McGladrey concluded from the survey that if the MFA becomes law, smaller retailers are more fearful of a negative impact on profitability, while larger retailers indicated they were not as troubled. Even worse, 43 percent of the executives polled said the MFA’s passage would drive them to consider terminating at least some online sales. 

“These results make clear that the potential impacts of this legislation are wide-ranging and highly complex,” said McGladrey partner Dustin Petersen in a statement. “While small and midsized companies are understandably concerned about losing a competitive advantage and incurring higher compliance costs, those on the higher end of the revenue range appear to see this as somewhat of an equalizer, as they feel that they have been disadvantaged by charging state sales tax and burdened by the disorganized array of systems through which they have had to do so.”  

The size-based concerns are also reflected in respondents’ awareness of the MFA. There is widespread awareness of the legislation among decision-makers in the small and midsize segments. Overall, 96 percent of those surveyed reported being familiar with the MFA. However, 70 percent of the survey respondents who reported being part of internal discussions about the legislation at their companies were in the lower revenue range, indicating a clear sense of urgency at firms of that size.

While the survey suggests that less than 40 percent of small and midsize online retailers expect to be hurt significantly by the law, it nonetheless indicates that passage of the MFA could have substantial impacts on both the market and the consumer experience, with shuttered online sales operations, higher retail prices and greater competition among a wide range of predictions. Forty-three percent of all respondents said they were either somewhat or very likely to consider terminating some online sales in response to the MFA, and nearly all (98 percent) said they would pass along increased compliance costs to the consumer.

Most large online retailers currently have processes in place to address remote sales taxes, McGladrey pointed out, but many smaller companies do not. To comply with the MFA, these smaller remote sellers would need to adopt new technologies and processes to automate their transactions. The survey indicates that most of these companies will pass the cost of these investments onto their customers, while others are predicting that they will opt to terminate their online sales altogether to protect their traditional sales revenues.
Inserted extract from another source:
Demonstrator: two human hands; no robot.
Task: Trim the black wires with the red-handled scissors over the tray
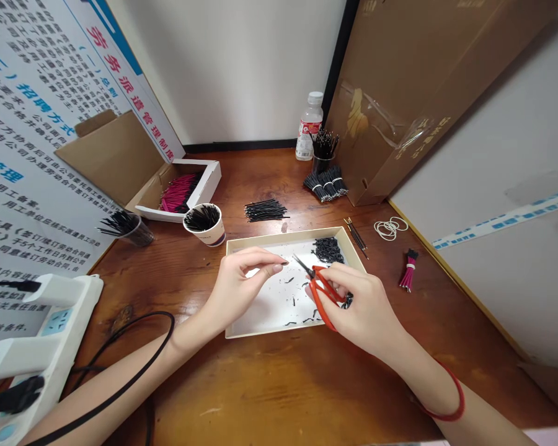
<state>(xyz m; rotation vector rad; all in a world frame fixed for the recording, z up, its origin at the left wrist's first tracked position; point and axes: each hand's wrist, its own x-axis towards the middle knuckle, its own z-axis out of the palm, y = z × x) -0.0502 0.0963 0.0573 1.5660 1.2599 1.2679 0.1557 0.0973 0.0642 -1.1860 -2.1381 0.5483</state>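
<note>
Over a shallow cream box lid (348,244), my left hand (244,279) pinches a small dark piece (285,263) between thumb and forefinger. Most of that piece is hidden, so its kind is unclear. My right hand (360,306) is wrapped around the red-handled scissors (323,297), whose blades point up and left towards the pinched piece without touching it. Something black and shiny (348,301) shows by the right hand's fingers. In the lid lie a heap of short black pieces (328,249) and scattered black scraps (290,280).
Behind the lid lie loose black wires (266,210). A paper cup (209,235), a clear cup (139,230) and a white box (209,179) stand left. Tied black bundles (325,184), a bottle (309,127) and a large carton (376,167) are right. A black cable (160,356) crosses my left forearm.
</note>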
“While the MFA’s prospects have dimmed substantially since its passed the Senate earlier this year, the momentum it had at the time and the continuing interest of media, major players in the business community and state governments is sure to keep it among the top tax issues in Washington for the remainder of this year and beyond,” said Peterson. “As the debate continues, it is critically important that we understand as much as possible about how different types of firms might be impacted by a veritable sea-change in their tax obligations, as well as how they might ultimately respond to those changes.”